> **TASK**: Each record below needs to be retyped exactly.

▬▬▬▬▬▬▬▬▬▬

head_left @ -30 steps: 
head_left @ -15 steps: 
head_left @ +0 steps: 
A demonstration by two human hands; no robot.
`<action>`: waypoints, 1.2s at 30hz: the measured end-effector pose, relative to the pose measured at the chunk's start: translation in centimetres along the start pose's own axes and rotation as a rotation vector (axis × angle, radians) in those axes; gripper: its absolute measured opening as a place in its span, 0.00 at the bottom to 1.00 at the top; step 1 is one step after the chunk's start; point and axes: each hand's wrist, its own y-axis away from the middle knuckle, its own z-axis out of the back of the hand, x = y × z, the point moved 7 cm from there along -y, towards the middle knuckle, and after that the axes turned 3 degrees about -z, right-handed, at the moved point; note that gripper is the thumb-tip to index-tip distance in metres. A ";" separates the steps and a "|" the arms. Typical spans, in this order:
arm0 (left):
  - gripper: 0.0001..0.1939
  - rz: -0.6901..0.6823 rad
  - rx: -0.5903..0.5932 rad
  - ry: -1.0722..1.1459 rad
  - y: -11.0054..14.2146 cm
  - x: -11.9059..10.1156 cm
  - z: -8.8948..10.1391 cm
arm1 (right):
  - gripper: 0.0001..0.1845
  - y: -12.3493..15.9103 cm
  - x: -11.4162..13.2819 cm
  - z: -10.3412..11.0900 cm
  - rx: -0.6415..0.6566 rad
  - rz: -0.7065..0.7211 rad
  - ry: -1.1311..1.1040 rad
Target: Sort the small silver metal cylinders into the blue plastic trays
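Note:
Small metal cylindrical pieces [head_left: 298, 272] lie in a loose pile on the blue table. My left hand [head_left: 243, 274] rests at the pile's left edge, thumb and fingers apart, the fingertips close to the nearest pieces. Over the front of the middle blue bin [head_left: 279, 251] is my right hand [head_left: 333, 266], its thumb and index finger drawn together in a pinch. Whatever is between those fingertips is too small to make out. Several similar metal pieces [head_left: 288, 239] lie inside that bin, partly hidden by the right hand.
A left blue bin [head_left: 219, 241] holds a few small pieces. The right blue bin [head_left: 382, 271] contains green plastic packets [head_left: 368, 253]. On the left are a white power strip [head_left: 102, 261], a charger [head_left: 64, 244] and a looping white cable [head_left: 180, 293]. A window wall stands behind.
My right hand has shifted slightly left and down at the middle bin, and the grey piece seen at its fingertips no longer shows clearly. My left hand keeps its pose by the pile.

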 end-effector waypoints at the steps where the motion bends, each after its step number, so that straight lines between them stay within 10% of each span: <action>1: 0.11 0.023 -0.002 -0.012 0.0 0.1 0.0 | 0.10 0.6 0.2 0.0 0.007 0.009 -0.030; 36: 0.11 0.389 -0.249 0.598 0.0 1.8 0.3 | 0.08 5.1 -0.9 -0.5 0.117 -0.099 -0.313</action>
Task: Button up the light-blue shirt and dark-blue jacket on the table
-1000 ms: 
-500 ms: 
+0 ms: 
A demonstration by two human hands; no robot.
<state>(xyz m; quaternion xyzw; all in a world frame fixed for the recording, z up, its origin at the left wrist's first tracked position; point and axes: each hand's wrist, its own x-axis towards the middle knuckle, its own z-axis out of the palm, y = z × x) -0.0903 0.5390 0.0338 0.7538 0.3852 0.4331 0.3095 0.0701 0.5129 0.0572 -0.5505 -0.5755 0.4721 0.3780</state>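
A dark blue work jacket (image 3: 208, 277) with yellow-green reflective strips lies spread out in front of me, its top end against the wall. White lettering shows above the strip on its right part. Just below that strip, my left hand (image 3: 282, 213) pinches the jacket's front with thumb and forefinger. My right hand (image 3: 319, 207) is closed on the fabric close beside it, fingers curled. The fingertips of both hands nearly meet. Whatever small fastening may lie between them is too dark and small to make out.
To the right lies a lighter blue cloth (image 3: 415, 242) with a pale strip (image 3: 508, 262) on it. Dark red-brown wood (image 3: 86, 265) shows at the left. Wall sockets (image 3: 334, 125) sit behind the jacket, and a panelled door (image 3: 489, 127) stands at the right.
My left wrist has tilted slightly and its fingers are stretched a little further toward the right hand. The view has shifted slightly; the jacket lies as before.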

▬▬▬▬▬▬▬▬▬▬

> **RESPONSE TO THIS TASK**:
head_left @ -30 steps: 
head_left @ -15 steps: 
head_left @ +0 steps: 
A demonstration by two human hands; no robot.
`<action>`: waypoints, 1.2s at 30hz: the measured end-effector pose, relative to the pose measured at the chunk's start: translation in centimetres along the start pose's own axes and rotation as a rotation vector (axis × angle, radians) in those axes; gripper: its absolute measured opening as a place in its span, 0.00 at the bottom to 1.00 at the top; step 1 is one step after the chunk's start; point and axes: each hand's wrist, its own y-axis away from the middle knuckle, its own z-axis out of the back of the hand, x = y × z, the point moved 7 cm from there along -y, towards the middle knuckle, and after that the axes turned 3 degrees about -z, right-handed, at the moved point; note that gripper is the thumb-tip to index-tip distance in metres. A ";" separates the steps and a "|" the arms. Typical spans, in this order:
arm0 (left):
  - gripper: 0.0001..0.1939
  - rz: -0.6901..0.6823 rad
  - rx: -0.5903..0.5932 rad
  - ry: -1.0722..1.1459 rad
  - y: -11.0054..14.2146 cm
  - x: -11.9059..10.1156 cm
  - z: -8.8948..10.1391 cm
arm1 (right):
  - gripper: 0.0001..0.1845
  - y: -12.3493..15.9103 cm
  - x: -11.4162..13.2819 cm
  - z: -10.3412..11.0900 cm
  - rx: -0.6415..0.6566 rad
  - rz: -0.7065..0.7211 rad
  - ry: -1.1311..1.1040 rad
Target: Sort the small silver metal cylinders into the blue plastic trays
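Note:
Small metal cylindrical pieces [head_left: 298, 272] lie in a loose pile on the blue table. My left hand [head_left: 243, 274] rests at the pile's left edge, thumb and fingers apart, the fingertips close to the nearest pieces. Over the front of the middle blue bin [head_left: 279, 251] is my right hand [head_left: 333, 266], its thumb and index finger drawn together in a pinch. Whatever is between those fingertips is too small to make out. Several similar metal pieces [head_left: 288, 239] lie inside that bin, partly hidden by the right hand.
A left blue bin [head_left: 219, 241] holds a few small pieces. The right blue bin [head_left: 382, 271] contains green plastic packets [head_left: 368, 253]. On the left are a white power strip [head_left: 102, 261], a charger [head_left: 64, 244] and a looping white cable [head_left: 180, 293]. A window wall stands behind.
My right hand has shifted slightly left and down at the middle bin, and the grey piece seen at its fingertips no longer shows clearly. My left hand keeps its pose by the pile.
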
 end-effector waypoints at the steps where the motion bends, each after its step number, so that straight lines between them stay within 10% of each span: <action>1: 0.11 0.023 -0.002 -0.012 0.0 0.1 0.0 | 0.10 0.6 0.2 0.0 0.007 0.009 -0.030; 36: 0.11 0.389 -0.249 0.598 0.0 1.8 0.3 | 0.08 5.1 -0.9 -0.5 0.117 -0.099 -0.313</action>
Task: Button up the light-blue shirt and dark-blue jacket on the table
-1000 ms: 
-500 ms: 
+0 ms: 
A demonstration by two human hands; no robot.
<state>(xyz m; quaternion xyzw; all in a world frame fixed for the recording, z up, its origin at the left wrist's first tracked position; point and axes: each hand's wrist, its own x-axis towards the middle knuckle, its own z-axis out of the palm, y = z × x) -0.0903 0.5390 0.0338 0.7538 0.3852 0.4331 0.3095 0.0701 0.5129 0.0572 -0.5505 -0.5755 0.4721 0.3780</state>
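A dark blue work jacket (image 3: 208, 277) with yellow-green reflective strips lies spread out in front of me, its top end against the wall. White lettering shows above the strip on its right part. Just below that strip, my left hand (image 3: 282, 213) pinches the jacket's front with thumb and forefinger. My right hand (image 3: 319, 207) is closed on the fabric close beside it, fingers curled. The fingertips of both hands nearly meet. Whatever small fastening may lie between them is too dark and small to make out.
To the right lies a lighter blue cloth (image 3: 415, 242) with a pale strip (image 3: 508, 262) on it. Dark red-brown wood (image 3: 86, 265) shows at the left. Wall sockets (image 3: 334, 125) sit behind the jacket, and a panelled door (image 3: 489, 127) stands at the right.
My left wrist has tilted slightly and its fingers are stretched a little further toward the right hand. The view has shifted slightly; the jacket lies as before.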

No further work is required for this exercise.